Chu Hongying glanced down. Shen Yuzhu's fingers had unconsciously hooked her robe hem, a drowning man's desperate grip on driftwood, holding on even in unknowing sleep.
She did not shake him off, did not pull away. She adjusted her position to make his grasp more comfortable, a silent acceptance of this fragile connection.
❖
Beyond the window, the snowstorm continued its endless dance, whiting out the world beyond the cottage walls. The Medicine Elder's voice came once more, softer now:
"Remember today's choice, general's daughter. Remember the path you carved between impossible options."
"When the spear breaks—as all things must break eventually—do not regret. For regret is a poison no herb can counter."
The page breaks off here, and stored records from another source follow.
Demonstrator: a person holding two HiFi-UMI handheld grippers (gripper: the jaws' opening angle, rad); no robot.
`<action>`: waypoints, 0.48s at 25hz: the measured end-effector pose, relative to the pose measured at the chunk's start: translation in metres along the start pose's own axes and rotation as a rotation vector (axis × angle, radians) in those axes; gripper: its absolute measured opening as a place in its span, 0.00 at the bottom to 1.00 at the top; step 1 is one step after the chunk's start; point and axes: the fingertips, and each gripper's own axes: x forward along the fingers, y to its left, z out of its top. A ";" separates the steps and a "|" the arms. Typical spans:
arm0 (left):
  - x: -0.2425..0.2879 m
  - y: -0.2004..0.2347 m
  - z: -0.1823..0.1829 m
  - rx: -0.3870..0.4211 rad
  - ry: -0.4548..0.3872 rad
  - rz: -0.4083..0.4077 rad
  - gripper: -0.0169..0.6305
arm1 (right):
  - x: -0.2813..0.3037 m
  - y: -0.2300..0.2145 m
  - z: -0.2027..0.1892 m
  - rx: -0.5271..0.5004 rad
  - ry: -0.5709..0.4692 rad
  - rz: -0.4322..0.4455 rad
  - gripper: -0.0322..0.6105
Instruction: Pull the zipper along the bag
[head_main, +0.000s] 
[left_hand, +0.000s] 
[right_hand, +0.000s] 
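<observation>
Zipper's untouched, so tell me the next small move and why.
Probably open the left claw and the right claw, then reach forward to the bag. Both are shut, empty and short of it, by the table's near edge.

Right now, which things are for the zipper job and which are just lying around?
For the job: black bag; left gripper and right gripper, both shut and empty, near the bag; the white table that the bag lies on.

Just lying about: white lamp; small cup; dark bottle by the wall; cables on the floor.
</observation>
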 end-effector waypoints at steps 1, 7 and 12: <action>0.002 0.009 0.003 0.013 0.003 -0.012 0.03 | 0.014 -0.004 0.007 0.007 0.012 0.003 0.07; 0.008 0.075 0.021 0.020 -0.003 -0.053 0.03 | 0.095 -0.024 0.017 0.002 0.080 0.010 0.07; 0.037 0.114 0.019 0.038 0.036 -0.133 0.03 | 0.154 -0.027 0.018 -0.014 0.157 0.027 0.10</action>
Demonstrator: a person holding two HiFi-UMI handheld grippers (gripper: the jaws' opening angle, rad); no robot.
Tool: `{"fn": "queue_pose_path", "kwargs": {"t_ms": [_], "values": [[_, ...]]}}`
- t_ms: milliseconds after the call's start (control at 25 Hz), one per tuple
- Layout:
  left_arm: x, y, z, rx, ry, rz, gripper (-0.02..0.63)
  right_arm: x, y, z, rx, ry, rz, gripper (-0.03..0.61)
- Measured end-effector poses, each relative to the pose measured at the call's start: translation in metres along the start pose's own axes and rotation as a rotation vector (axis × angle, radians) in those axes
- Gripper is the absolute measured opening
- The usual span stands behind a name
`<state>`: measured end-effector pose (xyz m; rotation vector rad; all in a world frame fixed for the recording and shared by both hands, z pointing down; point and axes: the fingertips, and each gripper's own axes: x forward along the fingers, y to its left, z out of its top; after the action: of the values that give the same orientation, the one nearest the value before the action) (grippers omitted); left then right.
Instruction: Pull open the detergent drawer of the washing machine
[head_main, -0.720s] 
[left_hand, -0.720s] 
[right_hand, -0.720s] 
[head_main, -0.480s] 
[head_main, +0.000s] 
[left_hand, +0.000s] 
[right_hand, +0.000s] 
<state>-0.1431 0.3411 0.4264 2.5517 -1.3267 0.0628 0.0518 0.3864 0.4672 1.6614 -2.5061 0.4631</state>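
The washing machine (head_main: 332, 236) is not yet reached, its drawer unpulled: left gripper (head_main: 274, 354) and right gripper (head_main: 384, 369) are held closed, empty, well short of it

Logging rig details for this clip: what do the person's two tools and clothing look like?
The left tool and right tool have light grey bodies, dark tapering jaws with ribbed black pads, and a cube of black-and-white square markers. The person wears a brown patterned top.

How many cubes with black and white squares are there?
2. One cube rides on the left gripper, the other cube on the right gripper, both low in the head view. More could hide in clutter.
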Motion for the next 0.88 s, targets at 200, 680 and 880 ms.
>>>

Chu Hongying gazed at Shen Yuzhu's pale, peaceful face, at the slow rise and fall of his chest, and whispered words she'd never thought to speak:
"If that day comes... if I must pay the price for this choice... I accept. Without hesitation."
Candlelight wove their shadows into one, inseparable entity on the wall—a single silhouette that held both warrior and caretaker, spear and hand, duty and love.
On the distant ridge, invisible through the storm, Helian Sha stood among his wolves, watching the cottage where light still glowed, his expression unreadable—pain and pride entwined, longing and bitterness warring in his heart.
The wolves lifted their heads as one, howling into the storm, their cries carrying far across the snow-blanketed landscape, a primal song of warning and waiting.
As if to herald, to anyone who might be listening, that this game of life and death, love and loyalty, had only just begun its next, more dangerous movement.